**What is being asked:** Across the entries below, count the lines that contain the word "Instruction" and reply with that number only.

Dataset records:
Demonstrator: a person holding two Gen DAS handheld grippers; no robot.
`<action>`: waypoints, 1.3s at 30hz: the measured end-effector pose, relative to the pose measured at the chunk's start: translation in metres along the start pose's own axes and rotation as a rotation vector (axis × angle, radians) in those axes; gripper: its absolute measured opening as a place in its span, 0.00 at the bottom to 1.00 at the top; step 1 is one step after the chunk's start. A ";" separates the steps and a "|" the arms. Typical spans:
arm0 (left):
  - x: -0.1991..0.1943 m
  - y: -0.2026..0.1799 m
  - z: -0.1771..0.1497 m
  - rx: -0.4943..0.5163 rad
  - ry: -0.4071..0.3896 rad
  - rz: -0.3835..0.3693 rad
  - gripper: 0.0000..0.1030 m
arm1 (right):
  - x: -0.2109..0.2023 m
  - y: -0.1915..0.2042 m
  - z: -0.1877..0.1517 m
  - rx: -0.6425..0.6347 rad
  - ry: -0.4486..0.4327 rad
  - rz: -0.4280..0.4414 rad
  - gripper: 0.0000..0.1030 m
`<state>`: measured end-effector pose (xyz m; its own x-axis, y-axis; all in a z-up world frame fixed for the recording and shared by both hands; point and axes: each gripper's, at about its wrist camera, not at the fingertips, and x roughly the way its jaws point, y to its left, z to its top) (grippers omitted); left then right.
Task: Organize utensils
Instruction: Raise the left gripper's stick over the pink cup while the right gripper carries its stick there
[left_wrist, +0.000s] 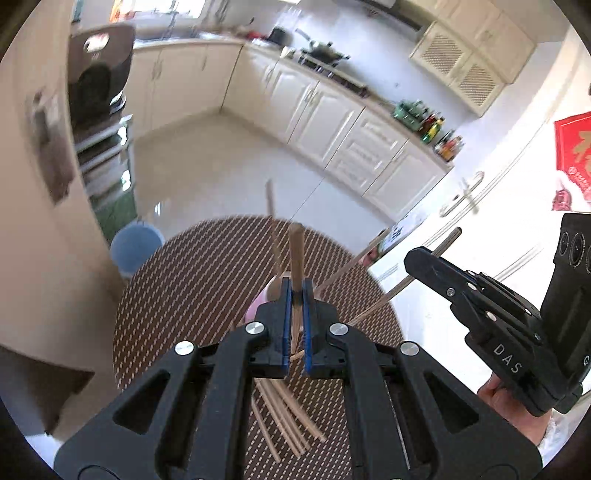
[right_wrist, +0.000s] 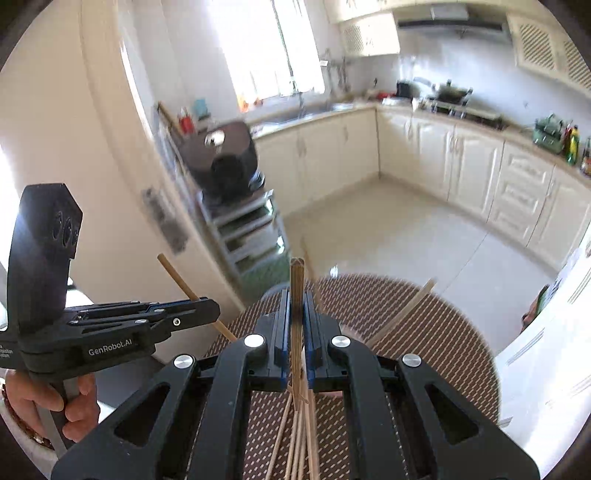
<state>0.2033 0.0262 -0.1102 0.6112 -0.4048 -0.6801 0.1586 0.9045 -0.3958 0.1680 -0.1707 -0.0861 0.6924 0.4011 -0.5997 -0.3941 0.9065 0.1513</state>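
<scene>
Chopsticks are the thing in both of your grippers, and both hang above the round brown woven mat (left_wrist: 192, 280). Your left gripper (left_wrist: 296, 295) has its blue-lined jaws drawn narrow around a single wooden chopstick (left_wrist: 296, 254) that stands up between the pads and leans slightly away from you over the mat. Your right gripper (right_wrist: 295, 310) is likewise clamped narrow, on a small upright bundle of chopsticks (right_wrist: 297, 291) whose square ends rise above the jaws. Below both grippers, a loose fan of chopsticks (left_wrist: 284, 417) spreads out close above the mat; whether their tips touch it cannot be told. More sticks (left_wrist: 373, 254) slant past the mat's right edge, toward the white cabinet doors. From the left camera, your right gripper sits to the right of the mat, off its edge. Beyond the mat's far left edge, a blue bin (left_wrist: 135, 247) stands on the pale floor
</scene>
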 end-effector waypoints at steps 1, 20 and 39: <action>-0.002 -0.006 0.006 0.012 -0.015 -0.003 0.05 | -0.004 -0.001 0.003 -0.001 -0.016 -0.006 0.05; 0.055 -0.027 0.007 0.070 -0.073 0.108 0.05 | 0.020 -0.035 0.000 -0.044 -0.090 -0.090 0.05; 0.094 -0.027 -0.028 0.159 0.010 0.214 0.06 | 0.047 -0.047 -0.040 -0.024 -0.006 -0.089 0.05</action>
<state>0.2348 -0.0402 -0.1809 0.6361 -0.2030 -0.7444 0.1476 0.9790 -0.1408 0.1948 -0.1998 -0.1524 0.7290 0.3200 -0.6051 -0.3453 0.9352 0.0785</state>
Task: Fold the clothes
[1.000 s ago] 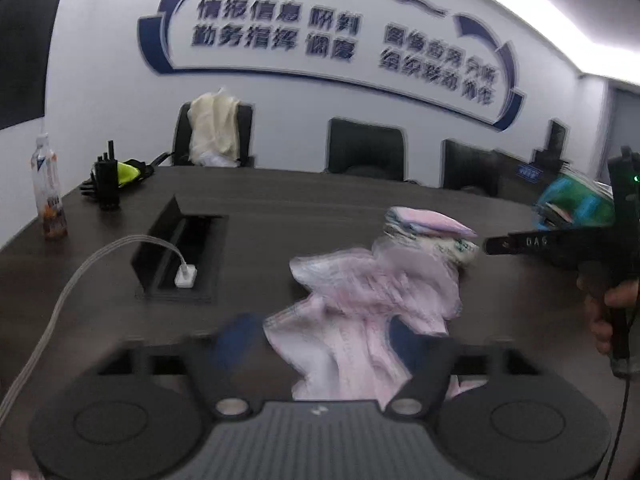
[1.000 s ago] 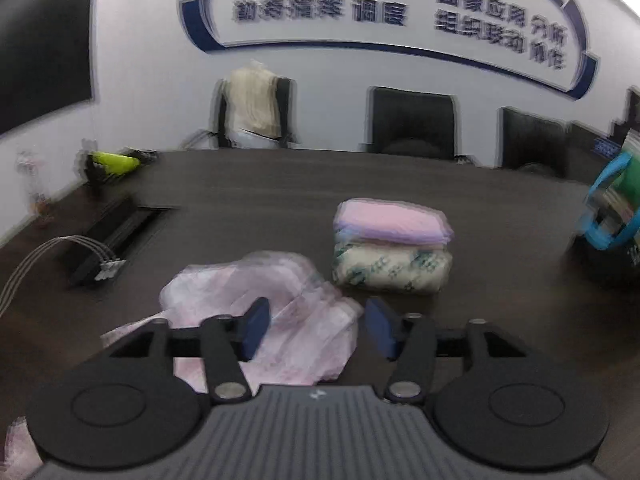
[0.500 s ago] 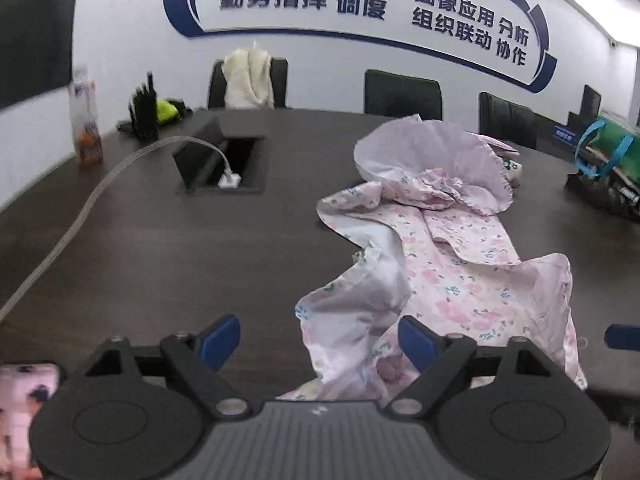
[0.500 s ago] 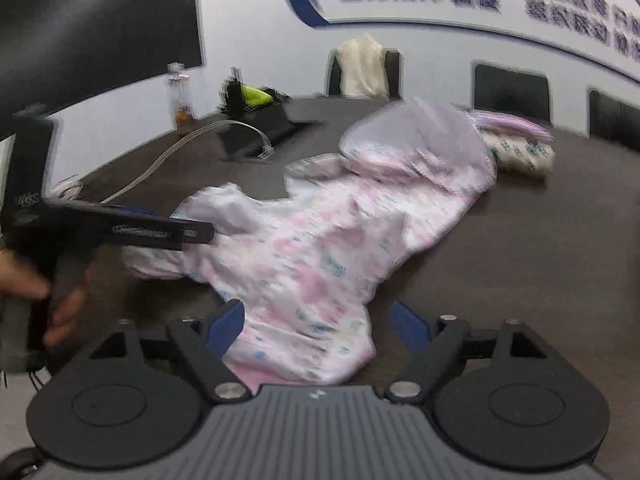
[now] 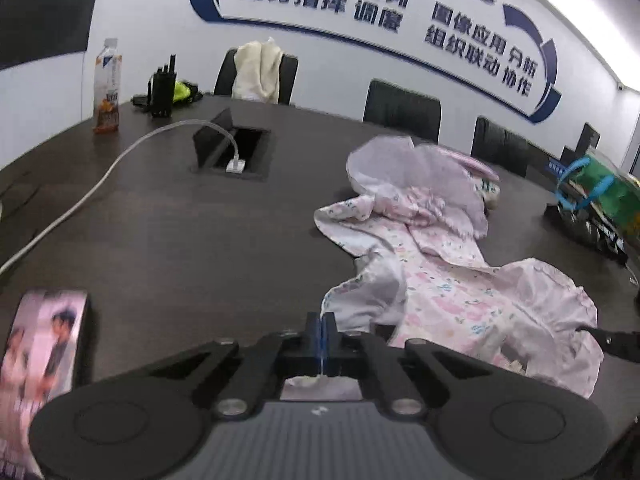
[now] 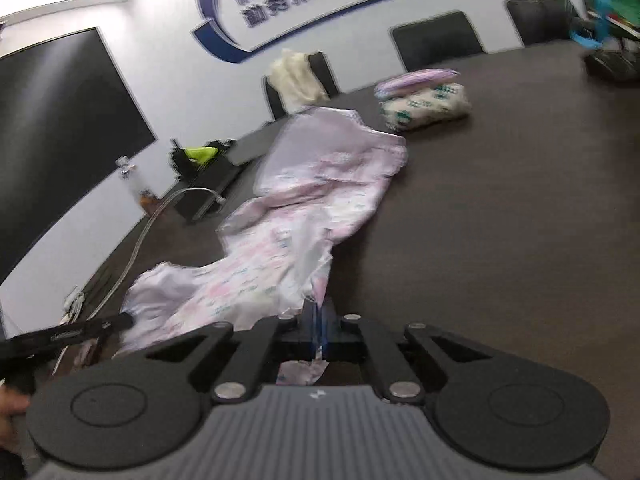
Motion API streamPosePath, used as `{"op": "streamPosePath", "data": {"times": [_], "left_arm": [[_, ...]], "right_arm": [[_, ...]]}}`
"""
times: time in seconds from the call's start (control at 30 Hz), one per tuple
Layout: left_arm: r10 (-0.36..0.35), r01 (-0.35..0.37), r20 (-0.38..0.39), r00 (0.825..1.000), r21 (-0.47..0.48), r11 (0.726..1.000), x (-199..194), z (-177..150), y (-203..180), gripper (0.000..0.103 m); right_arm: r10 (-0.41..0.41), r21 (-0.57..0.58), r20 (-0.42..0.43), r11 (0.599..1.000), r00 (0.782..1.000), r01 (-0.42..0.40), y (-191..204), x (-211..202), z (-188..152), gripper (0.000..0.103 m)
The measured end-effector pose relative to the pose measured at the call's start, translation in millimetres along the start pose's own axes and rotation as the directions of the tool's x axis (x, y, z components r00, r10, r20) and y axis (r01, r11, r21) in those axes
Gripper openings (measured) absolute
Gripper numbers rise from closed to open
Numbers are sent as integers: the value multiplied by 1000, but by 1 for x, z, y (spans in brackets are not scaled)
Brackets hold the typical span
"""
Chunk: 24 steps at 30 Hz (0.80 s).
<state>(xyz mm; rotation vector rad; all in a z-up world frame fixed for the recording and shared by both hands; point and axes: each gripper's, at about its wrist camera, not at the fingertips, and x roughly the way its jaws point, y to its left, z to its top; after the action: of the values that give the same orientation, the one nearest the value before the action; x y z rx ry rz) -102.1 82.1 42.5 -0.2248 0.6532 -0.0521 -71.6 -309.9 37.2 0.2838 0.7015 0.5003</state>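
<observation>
A pink floral garment point(image 5: 448, 280) lies crumpled and stretched out on the dark table point(image 5: 180, 240). My left gripper point(image 5: 322, 322) is shut on the garment's near left edge, with cloth pinched between the blue pads. My right gripper point(image 6: 318, 312) is shut on another near edge of the same garment point(image 6: 288, 236), cloth showing between and below its pads. The left gripper's black tip point(image 6: 92, 326) shows at the left of the right wrist view, and the right gripper's tip point(image 5: 608, 340) at the right of the left wrist view.
Folded clothes point(image 6: 424, 96) are stacked beyond the garment. A cable box point(image 5: 236, 152) with a white cable, a bottle point(image 5: 107, 88) and radios point(image 5: 162, 90) sit far left. A photo box point(image 5: 40, 356) lies near left, a bag point(image 5: 596, 204) at right. Chairs line the far edge.
Both grippers have closed from wide open onto the garment's near edges. Both hands moved down toward the table and the views rolled.
</observation>
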Motion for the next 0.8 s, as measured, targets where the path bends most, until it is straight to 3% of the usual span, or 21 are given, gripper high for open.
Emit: {"op": "streamPosePath", "data": {"times": [0.1,0.13,0.2,0.23,0.27,0.33,0.4,0.43,0.5,0.57,0.7,0.77,0.8], "left_arm": [[9,-9,-6,1000,-25,1000,-14,-10,4,3],[28,-28,2,1000,-23,999,-15,-13,5,11],[54,-54,10,998,0,999,-19,-14,5,28],[45,-45,17,999,4,999,-22,-14,4,30],[22,-22,27,999,1,1000,-25,-14,4,31],[-17,18,68,998,-12,1000,-36,-13,1,33],[-65,61,145,987,33,998,-50,-16,-9,36],[-107,93,151,983,97,991,-53,-19,-17,48],[-193,168,96,977,221,961,-50,-26,-32,59],[-255,242,9,967,291,926,-41,-34,-41,59],[-204,209,-50,978,322,923,-26,-43,-40,58],[-177,187,-60,982,332,924,-22,-46,-37,54],[-182,195,-69,981,339,920,-22,-47,-36,46]], "right_arm": [[-118,17,7,993,993,118,-13,-10,-9,6],[-120,25,12,992,993,120,-16,-13,-11,9],[-81,30,35,996,996,80,-18,-21,-15,27],[-37,9,41,999,998,36,-16,-24,-16,51],[-2,-24,42,1000,999,3,-12,-26,-18,64],[38,-112,39,993,999,-33,1,-34,-21,65],[71,-223,68,973,995,-55,16,-44,-28,65],[92,-281,82,957,992,-65,23,-50,-31,65],[147,-401,114,912,983,-90,39,-61,-40,65],[213,-461,100,876,972,-144,50,-69,-45,65],[148,-498,6,858,989,-126,58,-46,-56,64],[102,-545,-23,833,995,-98,59,-33,-65,55],[81,-569,-32,818,996,-84,60,-27,-68,50]]}}
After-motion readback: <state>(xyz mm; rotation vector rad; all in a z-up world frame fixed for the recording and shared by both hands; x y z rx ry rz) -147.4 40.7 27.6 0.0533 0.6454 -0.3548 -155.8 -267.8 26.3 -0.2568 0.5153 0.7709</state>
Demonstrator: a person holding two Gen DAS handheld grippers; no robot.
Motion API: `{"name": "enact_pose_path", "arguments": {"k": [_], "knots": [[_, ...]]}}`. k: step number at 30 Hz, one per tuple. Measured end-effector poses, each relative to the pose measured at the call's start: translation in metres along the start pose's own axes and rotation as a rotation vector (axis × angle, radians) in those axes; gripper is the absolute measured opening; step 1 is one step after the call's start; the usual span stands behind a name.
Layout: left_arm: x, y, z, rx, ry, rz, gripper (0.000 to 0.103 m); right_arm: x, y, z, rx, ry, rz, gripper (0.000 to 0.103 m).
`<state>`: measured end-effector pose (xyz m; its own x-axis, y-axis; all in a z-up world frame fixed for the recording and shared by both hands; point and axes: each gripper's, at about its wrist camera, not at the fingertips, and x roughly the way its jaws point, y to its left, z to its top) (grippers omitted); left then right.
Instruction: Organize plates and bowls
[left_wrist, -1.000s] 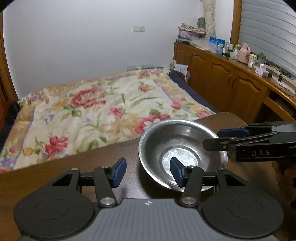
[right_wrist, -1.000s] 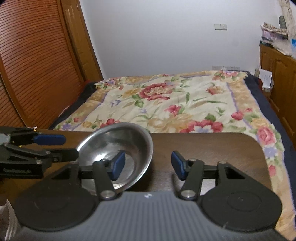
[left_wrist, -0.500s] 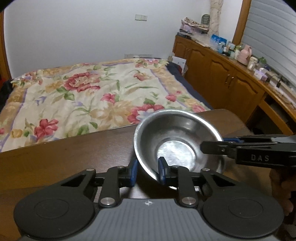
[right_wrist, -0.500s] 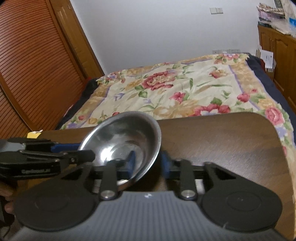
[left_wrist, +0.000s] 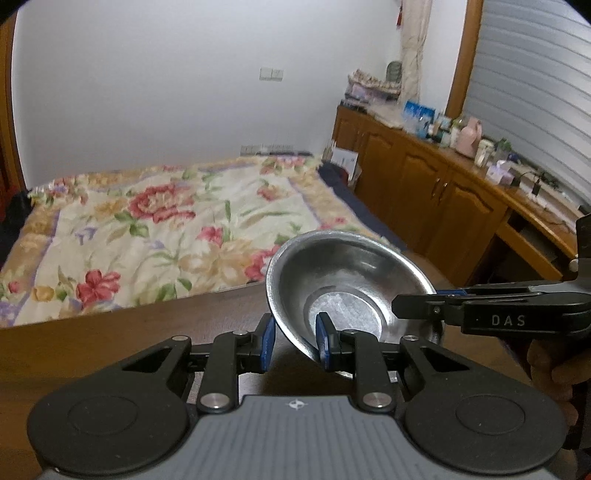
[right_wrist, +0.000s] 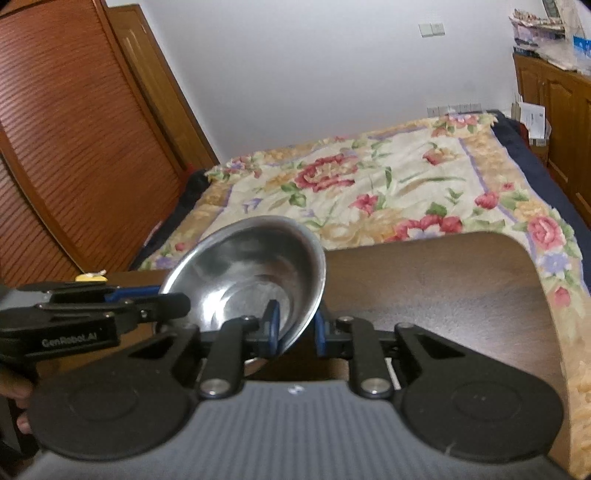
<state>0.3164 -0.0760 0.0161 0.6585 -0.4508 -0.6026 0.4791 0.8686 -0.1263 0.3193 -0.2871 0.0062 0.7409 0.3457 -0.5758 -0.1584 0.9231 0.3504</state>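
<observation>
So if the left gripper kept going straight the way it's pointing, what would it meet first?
The left gripper already pinches the near rim of the steel bowl, so the bowl wall comes first. Beyond that probably the wooden table, though depth is hard to judge.

Dim, even indoor light, source out of frame; bluish-grey cast on the white wall (left_wrist: 155, 110); soft glare on the steel bowl (left_wrist: 343, 280) interior; faint shadow on the dark table (right_wrist: 443, 291); strong fisheye bending at edges, black vignette in corners; slight blur and grain throughout, bedspread (left_wrist: 155, 221) smeared.
</observation>
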Motion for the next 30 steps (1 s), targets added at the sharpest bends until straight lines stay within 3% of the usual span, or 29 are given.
{"name": "enact_pose_path", "arguments": {"k": [16, 30], "knots": [[-0.099, -0.030, -0.028, 0.049, -0.109, -0.012, 0.026, -0.085, 0.043, -0.012, -0.077, -0.114, 0.039, 0.021], [-0.133, -0.042, -0.060, 0.066, -0.125, -0.043, 0.026, -0.110, 0.044, -0.042, -0.066, -0.114, 0.093, 0.021]]}}
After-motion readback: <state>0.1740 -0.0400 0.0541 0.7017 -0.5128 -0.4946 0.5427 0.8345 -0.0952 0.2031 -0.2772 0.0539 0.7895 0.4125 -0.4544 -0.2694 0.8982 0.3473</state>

**Result for this exercise:** 2